- _Raw data_
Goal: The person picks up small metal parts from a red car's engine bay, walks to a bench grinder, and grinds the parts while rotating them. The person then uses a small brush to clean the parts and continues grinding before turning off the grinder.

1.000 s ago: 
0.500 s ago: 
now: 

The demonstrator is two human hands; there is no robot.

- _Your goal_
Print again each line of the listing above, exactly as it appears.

- _Output for this task_
Goal: The person picks up small metal parts from a red car's engine bay, walks to a bench grinder, and grinds the parts while rotating them. The person then uses a small brush to clean the parts and continues grinding before turning off the grinder.

1.000 s ago: 
0.500 s ago: 
now: 

The demonstrator is two human hands; there is no robot.

Work on the answer is now done.